Gelotia lanka

Scientific classification
- Kingdom: Animalia
- Phylum: Arthropoda
- Subphylum: Chelicerata
- Class: Arachnida
- Order: Araneae
- Infraorder: Araneomorphae
- Family: Salticidae
- Genus: Gelotia
- Species: G. lanka
- Binomial name: Gelotia lanka Wijesinghe, 1991

= Gelotia lanka =

- Authority: Wijesinghe, 1991

Species of spider

Gelotia lanka is a species of jumping spider of the genus Gelotia. It is endemic to Sri Lanka.
==Behavior==
G. lanka normally moves by steadily stepping forward, pausing and then continuing again, accompanied by palp and leg waving. They can leap over obstacles, but normally choose to walk around them instead. This spider has no trouble walking on any kind of web or silk, not adhering either to cribellate or ecribellate types of spider silk.

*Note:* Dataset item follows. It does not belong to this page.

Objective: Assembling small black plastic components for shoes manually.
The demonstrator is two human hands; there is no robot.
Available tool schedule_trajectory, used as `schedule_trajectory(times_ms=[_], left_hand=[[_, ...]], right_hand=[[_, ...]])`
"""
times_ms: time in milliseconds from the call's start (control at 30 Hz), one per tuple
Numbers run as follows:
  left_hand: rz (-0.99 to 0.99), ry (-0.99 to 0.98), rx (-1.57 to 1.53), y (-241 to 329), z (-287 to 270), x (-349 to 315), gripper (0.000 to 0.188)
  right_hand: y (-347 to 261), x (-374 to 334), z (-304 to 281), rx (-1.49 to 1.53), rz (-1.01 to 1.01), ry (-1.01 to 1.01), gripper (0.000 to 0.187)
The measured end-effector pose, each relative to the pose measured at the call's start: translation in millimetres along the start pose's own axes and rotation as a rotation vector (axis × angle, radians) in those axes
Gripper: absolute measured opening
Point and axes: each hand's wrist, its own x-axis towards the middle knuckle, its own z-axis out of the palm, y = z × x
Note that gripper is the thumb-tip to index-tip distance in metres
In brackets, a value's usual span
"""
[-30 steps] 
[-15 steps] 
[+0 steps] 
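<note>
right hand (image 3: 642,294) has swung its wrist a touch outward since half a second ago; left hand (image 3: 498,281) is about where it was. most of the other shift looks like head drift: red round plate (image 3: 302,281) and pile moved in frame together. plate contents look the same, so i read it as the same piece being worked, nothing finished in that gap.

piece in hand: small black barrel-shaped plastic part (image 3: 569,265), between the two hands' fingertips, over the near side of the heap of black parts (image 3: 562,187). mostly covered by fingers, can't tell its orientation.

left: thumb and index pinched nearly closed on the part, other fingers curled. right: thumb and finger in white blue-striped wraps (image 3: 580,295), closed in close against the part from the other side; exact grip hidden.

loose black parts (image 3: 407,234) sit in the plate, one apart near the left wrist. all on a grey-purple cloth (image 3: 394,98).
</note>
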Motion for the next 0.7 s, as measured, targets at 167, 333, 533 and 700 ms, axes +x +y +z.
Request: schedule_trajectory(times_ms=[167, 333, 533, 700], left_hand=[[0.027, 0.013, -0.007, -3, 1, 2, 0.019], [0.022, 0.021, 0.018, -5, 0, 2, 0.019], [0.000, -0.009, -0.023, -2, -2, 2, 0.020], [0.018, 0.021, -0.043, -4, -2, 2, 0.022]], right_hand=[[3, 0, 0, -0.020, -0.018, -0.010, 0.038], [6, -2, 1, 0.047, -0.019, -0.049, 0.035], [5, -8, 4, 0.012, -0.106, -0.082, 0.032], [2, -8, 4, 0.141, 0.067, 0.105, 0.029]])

Their hunting mechanism is, like most spartaeines, somewhat different from most salticids, where G. lanka tends to lunge at prey from close range rather than leap from far range. They will also invade the webs of other spiders to feed on them. By plucking upon the webs of other spiders(usually using their palps but occasionally their front legs as well) and making specialized vibratory signals, Gelotia lanka tries out different manners of plucking. When a method which works is found, the spider reuses it and lures the host spider over to the Gelotia. Finally, the resident spider is killed and consumed. They do not spin webs, though they do hang up dead leaves in the webs of other spiders on which to rest and oviposit.

This spider will also hunt cursorial spiders and insects, attacking them via close-range lunging.

==Ecology==
Gelotia lanka was found by researchers in rainforest at Kaneliya, Sri Lanka. They seem to be very rare, as the scientists conducted jumping spider-related research in that region but only managed to find two adult female individuals of Gelotia lanka. Information on their ecological interactions apart from their predation on other spiders is still lacking.

This species is very similar in hunting strategy and some characteristics to the other spartaeine genera Brettus, Cyrba and to some extent Portia.